## Assigned task
The full listing needs to be output exactly.

## Recorded data
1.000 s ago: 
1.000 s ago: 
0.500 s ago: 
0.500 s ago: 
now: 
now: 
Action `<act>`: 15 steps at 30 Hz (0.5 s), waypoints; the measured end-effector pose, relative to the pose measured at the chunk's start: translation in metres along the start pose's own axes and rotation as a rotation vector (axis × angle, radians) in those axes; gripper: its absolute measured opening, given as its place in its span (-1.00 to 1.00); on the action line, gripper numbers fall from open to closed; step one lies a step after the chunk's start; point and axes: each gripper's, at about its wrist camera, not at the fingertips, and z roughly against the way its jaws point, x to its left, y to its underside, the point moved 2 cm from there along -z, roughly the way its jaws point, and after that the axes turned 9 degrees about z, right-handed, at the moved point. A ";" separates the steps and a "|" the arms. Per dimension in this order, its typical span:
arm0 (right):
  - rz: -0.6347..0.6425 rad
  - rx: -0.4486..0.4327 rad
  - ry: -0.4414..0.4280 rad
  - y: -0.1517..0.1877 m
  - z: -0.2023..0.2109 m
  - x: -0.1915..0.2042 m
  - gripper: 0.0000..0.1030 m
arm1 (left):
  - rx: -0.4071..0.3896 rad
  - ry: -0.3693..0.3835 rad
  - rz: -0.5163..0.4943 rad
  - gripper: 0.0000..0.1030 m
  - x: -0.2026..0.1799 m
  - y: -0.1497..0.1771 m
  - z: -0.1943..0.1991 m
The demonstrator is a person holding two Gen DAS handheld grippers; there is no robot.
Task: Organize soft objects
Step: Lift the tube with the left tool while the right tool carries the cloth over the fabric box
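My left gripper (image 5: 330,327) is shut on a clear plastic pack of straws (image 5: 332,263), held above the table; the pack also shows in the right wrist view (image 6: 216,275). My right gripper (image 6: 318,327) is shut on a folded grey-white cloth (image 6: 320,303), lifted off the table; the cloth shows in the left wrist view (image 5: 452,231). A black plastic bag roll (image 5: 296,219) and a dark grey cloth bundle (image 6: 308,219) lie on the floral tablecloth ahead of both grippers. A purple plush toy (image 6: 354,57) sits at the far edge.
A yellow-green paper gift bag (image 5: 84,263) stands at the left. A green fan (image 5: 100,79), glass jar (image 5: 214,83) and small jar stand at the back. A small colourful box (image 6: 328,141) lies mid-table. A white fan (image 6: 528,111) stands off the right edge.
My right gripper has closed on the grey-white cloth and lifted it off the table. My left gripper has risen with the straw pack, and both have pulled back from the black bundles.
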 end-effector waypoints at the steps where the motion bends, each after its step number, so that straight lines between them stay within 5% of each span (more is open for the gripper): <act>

## Output below
1.000 s ago: 
1.000 s ago: 
0.500 s ago: 
0.500 s ago: 
now: 
now: 
Action `<act>`: 15 steps at 30 Hz (0.5 s), waypoints; the measured end-effector pose, relative to the pose measured at the chunk's start: translation in metres along the start pose's own axes and rotation as a rotation vector (axis × angle, radians) in those axes; gripper: its absolute measured opening, given as its place in its span (-1.00 to 1.00); on the action line, gripper numbers fall from open to closed; step one lies a step after the chunk's start; point and axes: each gripper's, at about its wrist camera, not at the fingertips, and z roughly against the way its jaws point, x to its left, y to its underside, the point moved 2 cm from there along -z, roughly the way its jaws point, and after that the axes turned 9 degrees about z, right-handed, at the moved point. A ";" separates the steps and a "|" the arms. Per dimension in this order, its typical span:
arm0 (right):
  - rz: -0.6347..0.6425 rad
  - rx: -0.4486..0.4327 rad
  - ry: -0.4414..0.4280 rad
  - y: -0.1517..0.1877 m
  - z: -0.2023..0.2109 m
  - x: -0.1915..0.2042 m
  - gripper: 0.0000..0.1030 m
arm1 (left):
  - rx: -0.4071..0.3896 rad
  - ry: -0.3693..0.3835 rad
  - rz: -0.5163..0.4943 rad
  - gripper: 0.0000..0.1030 m
  - x: -0.2026..0.1799 m
  - y: -0.1497..0.1771 m
  - z: -0.1943..0.1991 m
The demonstrator is a person holding two Gen DAS handheld grippers; there is no robot.
Task: Organize soft objects
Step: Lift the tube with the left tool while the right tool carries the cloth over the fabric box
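My left gripper (image 5: 330,327) is shut on a clear plastic pack of straws (image 5: 332,263), held above the table; the pack also shows in the right wrist view (image 6: 216,275). My right gripper (image 6: 318,327) is shut on a folded grey-white cloth (image 6: 320,303), lifted off the table; the cloth shows in the left wrist view (image 5: 452,231). A black plastic bag roll (image 5: 296,219) and a dark grey cloth bundle (image 6: 308,219) lie on the floral tablecloth ahead of both grippers. A purple plush toy (image 6: 354,57) sits at the far edge.
A yellow-green paper gift bag (image 5: 84,263) stands at the left. A green fan (image 5: 100,79), glass jar (image 5: 214,83) and small jar stand at the back. A small colourful box (image 6: 328,141) lies mid-table. A white fan (image 6: 528,111) stands off the right edge.
My right gripper has closed on the grey-white cloth and lifted it off the table. My left gripper has risen with the straw pack, and both have pulled back from the black bundles.
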 end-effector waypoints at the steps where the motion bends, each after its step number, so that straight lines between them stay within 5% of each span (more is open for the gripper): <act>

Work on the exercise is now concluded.